----- LISTED RECORDS

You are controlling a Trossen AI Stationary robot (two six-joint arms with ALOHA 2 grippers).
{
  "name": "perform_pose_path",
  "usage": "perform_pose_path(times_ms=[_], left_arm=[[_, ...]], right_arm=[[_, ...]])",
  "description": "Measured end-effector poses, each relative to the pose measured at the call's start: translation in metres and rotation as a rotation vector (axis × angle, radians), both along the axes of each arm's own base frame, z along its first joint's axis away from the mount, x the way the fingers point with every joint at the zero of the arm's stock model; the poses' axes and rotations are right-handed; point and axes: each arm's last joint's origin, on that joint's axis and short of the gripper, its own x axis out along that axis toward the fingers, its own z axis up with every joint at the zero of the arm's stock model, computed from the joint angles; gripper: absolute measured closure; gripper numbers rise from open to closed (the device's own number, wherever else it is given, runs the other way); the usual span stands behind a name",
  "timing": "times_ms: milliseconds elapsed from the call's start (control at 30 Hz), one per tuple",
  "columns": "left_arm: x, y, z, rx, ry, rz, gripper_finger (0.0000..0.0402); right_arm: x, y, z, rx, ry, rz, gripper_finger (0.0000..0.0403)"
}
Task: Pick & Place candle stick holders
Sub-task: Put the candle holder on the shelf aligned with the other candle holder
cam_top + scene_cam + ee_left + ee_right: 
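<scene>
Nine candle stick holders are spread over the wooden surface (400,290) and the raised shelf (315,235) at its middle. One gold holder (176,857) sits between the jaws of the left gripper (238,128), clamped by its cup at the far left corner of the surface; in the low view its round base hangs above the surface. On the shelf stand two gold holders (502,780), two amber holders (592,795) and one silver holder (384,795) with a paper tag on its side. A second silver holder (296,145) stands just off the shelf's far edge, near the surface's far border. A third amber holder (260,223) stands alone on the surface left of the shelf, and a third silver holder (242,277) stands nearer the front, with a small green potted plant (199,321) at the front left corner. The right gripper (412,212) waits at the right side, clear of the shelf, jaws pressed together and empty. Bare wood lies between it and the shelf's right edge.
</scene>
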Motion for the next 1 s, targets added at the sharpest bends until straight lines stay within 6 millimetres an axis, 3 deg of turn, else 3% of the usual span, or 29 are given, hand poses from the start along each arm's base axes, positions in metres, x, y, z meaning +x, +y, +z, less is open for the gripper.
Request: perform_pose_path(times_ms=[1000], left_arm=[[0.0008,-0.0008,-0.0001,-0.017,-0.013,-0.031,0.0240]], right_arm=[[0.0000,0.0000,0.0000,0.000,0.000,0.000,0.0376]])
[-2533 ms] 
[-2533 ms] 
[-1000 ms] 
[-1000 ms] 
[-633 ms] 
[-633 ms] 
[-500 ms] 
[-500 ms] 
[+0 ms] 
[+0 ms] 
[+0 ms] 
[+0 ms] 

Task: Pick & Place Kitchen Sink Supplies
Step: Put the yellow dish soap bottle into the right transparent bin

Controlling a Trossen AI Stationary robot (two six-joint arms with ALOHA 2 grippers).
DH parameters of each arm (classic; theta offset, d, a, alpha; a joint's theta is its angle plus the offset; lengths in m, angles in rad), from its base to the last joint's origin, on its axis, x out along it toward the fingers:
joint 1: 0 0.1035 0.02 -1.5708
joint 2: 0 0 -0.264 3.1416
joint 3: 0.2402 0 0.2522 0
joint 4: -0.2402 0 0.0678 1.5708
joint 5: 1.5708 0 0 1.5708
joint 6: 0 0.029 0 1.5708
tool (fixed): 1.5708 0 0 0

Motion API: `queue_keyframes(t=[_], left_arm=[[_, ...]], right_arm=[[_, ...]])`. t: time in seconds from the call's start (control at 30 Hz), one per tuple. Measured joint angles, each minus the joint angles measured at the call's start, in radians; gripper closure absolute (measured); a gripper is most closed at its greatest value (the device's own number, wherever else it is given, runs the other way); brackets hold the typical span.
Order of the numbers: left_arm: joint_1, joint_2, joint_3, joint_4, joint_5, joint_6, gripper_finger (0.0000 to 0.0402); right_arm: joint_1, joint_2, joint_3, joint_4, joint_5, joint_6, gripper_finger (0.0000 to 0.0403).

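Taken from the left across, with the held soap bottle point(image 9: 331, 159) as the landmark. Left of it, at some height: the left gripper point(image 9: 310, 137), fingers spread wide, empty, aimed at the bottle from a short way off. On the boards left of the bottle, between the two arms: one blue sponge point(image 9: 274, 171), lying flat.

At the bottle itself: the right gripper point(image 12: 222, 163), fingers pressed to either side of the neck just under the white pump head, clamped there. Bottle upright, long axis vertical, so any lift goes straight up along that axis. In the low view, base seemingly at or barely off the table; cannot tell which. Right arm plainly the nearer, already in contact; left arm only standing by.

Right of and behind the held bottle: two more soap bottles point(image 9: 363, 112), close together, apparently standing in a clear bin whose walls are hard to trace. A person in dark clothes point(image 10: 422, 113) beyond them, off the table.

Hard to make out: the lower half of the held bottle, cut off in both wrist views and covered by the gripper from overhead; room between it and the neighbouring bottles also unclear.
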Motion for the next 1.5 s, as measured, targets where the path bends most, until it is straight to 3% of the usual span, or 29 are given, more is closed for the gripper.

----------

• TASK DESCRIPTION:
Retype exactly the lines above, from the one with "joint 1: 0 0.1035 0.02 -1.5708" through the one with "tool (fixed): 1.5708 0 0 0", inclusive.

• ANSWER SPACE:
joint 1: 0 0.1035 0.02 -1.5708
joint 2: 0 0 -0.264 3.1416
joint 3: 0.2402 0 0.2522 0
joint 4: -0.2402 0 0.0678 1.5708
joint 5: 1.5708 0 0 1.5708
joint 6: 0 0.029 0 1.5708
tool (fixed): 1.5708 0 0 0

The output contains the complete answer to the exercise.